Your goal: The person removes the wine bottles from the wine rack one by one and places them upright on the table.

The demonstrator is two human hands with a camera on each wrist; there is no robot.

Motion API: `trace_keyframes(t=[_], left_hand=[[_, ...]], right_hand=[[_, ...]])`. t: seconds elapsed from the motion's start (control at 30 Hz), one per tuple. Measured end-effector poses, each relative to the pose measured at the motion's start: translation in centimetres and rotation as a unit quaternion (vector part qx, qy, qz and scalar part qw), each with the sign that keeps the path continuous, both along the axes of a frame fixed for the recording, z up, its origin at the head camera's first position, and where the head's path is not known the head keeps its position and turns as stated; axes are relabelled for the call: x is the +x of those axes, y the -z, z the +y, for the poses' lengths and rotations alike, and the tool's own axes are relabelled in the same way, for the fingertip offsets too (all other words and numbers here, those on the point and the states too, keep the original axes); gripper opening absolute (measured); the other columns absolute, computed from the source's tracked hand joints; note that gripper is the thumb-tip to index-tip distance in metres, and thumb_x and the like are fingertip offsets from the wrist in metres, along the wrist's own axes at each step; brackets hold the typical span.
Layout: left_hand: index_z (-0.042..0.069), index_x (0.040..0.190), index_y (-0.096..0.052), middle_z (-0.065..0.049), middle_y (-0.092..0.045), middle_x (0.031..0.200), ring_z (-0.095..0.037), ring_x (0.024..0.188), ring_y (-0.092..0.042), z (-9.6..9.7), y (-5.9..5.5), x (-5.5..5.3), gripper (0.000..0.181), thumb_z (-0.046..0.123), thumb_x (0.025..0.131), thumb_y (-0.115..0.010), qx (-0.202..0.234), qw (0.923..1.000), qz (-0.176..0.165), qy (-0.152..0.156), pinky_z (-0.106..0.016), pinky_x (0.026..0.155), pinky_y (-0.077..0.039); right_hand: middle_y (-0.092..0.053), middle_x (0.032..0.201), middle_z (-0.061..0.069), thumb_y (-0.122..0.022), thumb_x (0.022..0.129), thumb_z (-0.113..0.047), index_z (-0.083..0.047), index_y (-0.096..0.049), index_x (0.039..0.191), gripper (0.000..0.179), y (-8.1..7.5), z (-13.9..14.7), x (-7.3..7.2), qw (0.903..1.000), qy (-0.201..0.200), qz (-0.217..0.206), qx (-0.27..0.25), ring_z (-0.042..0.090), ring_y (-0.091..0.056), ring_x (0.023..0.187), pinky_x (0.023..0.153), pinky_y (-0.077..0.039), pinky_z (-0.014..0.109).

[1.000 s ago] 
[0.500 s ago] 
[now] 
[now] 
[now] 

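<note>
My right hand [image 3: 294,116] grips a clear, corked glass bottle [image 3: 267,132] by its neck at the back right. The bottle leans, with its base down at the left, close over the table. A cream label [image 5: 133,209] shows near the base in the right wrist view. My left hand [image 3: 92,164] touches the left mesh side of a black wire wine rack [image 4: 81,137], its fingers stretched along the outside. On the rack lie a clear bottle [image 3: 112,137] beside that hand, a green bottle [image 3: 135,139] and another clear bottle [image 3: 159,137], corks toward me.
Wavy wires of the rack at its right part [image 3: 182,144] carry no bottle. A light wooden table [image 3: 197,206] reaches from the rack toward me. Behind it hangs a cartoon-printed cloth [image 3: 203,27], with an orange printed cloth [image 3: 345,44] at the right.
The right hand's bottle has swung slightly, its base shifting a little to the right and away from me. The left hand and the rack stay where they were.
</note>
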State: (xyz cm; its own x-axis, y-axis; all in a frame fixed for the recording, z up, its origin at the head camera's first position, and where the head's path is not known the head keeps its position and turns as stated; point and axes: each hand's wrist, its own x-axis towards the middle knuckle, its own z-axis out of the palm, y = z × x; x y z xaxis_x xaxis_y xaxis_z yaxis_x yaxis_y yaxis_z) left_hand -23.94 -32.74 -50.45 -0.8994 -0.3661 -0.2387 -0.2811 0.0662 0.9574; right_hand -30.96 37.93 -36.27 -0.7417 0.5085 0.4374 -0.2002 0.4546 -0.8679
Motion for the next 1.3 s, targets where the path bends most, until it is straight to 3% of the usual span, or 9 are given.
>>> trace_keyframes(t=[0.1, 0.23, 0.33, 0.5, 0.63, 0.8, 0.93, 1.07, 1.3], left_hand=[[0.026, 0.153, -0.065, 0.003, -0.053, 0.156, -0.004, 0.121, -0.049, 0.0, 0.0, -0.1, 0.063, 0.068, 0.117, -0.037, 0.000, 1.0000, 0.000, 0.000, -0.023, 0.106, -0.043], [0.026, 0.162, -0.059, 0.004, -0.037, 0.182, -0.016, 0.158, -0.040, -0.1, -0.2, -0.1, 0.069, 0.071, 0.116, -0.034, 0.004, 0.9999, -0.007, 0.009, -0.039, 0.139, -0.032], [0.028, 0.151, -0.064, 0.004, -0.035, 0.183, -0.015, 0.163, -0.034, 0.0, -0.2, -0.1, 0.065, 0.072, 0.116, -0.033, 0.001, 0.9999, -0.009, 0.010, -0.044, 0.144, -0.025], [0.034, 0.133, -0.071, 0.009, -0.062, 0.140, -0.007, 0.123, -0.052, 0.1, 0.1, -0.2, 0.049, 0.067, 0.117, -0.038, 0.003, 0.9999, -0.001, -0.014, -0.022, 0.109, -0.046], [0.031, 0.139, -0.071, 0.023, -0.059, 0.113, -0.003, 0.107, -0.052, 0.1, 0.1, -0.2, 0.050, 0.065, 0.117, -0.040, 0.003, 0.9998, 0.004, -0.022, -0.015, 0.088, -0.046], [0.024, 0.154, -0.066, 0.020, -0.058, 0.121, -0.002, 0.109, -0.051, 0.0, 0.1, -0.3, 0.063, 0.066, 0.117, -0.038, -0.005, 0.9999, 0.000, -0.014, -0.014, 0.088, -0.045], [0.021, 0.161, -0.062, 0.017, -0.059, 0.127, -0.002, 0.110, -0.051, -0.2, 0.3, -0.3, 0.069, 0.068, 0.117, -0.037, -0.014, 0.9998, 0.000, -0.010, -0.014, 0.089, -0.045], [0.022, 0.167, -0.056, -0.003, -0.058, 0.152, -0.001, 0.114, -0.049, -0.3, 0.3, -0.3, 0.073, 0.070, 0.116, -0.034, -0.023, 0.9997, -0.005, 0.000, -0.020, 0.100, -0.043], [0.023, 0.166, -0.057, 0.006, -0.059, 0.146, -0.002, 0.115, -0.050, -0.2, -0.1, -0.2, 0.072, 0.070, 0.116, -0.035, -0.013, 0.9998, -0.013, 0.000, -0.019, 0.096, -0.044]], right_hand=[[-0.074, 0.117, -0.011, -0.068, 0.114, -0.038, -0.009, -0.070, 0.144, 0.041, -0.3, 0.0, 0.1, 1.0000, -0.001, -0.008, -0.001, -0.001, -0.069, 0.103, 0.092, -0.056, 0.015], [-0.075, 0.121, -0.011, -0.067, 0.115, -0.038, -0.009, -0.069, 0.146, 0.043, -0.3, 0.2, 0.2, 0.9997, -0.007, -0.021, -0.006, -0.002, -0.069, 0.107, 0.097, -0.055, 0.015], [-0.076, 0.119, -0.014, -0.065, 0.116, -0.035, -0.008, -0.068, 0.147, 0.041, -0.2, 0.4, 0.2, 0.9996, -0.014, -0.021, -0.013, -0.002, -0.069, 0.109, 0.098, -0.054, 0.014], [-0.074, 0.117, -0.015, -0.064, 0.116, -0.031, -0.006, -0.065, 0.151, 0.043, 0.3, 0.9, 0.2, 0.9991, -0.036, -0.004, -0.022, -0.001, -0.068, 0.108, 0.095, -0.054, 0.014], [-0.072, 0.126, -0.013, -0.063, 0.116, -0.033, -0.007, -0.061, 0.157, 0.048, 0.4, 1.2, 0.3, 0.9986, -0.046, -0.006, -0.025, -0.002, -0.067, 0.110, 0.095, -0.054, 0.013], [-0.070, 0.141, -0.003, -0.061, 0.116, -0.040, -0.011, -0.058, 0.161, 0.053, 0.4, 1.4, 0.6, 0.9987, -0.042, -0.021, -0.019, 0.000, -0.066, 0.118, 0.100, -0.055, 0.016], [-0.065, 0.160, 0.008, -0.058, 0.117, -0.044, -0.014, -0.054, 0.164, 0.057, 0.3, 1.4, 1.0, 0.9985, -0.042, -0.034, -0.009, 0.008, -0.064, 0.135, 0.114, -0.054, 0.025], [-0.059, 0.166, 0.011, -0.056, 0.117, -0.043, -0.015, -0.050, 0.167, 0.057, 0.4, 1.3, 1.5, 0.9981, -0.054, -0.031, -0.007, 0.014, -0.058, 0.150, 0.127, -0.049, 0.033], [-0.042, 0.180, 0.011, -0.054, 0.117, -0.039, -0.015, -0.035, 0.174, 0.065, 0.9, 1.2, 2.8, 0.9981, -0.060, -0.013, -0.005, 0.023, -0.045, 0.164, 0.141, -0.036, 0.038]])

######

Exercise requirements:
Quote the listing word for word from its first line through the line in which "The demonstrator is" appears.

Your response:
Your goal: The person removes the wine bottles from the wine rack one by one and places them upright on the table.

The demonstrator is two human hands with a camera on each wrist; there is no robot.

This answer is finished.